### TASK TO COMPLETE
Transcribe exactly everything in the data below from the line containing "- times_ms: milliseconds" down to the line containing "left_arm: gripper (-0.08", both lines included and nothing further.

*** DATA PROVIDED ***

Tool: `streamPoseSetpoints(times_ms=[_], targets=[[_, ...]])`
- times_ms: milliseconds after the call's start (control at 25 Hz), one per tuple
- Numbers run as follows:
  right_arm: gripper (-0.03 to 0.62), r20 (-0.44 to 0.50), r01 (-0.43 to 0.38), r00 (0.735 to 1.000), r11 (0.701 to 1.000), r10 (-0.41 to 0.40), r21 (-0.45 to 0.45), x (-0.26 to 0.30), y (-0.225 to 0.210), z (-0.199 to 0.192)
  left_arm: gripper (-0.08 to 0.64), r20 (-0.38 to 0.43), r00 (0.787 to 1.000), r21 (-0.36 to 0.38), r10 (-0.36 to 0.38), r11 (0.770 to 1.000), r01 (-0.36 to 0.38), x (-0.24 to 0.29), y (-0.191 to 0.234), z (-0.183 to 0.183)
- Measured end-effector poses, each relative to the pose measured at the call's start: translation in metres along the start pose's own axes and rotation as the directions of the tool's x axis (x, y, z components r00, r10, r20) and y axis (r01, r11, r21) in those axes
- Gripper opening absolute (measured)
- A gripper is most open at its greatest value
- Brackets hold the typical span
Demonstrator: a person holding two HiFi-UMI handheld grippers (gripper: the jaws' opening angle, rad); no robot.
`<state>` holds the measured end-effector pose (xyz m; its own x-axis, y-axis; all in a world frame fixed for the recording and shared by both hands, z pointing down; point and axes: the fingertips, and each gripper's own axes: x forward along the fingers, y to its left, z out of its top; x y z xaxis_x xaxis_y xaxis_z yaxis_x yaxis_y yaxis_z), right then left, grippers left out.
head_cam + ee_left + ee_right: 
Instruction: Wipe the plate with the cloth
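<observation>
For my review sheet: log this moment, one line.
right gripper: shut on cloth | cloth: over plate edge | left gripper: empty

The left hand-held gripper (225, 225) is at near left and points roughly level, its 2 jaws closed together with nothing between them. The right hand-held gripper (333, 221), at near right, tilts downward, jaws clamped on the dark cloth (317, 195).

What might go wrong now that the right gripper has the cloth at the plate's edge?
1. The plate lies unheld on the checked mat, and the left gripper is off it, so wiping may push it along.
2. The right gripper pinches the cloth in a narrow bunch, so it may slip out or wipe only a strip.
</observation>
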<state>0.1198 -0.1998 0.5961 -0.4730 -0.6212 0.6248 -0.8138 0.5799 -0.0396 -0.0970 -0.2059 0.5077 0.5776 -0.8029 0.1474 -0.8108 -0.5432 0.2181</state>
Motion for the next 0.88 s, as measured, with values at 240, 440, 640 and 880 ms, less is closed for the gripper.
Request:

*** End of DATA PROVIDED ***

### SOLUTION TO THIS PROBLEM
- times_ms: milliseconds after the call's start (control at 25 Hz), one per tuple
- Numbers run as follows:
  right_arm: gripper (-0.03 to 0.62), r20 (-0.44 to 0.50), r01 (-0.43 to 0.38), r00 (0.735 to 1.000), r11 (0.701 to 1.000), r10 (-0.41 to 0.40), r21 (-0.45 to 0.45), x (-0.26 to 0.30), y (-0.225 to 0.210), z (-0.199 to 0.192)
  left_arm: gripper (-0.08 to 0.64), r20 (-0.38 to 0.43), r00 (0.787 to 1.000), r21 (-0.36 to 0.38), r10 (-0.36 to 0.38), r11 (0.770 to 1.000), r01 (-0.36 to 0.38), x (-0.24 to 0.29), y (-0.191 to 0.234), z (-0.183 to 0.183)

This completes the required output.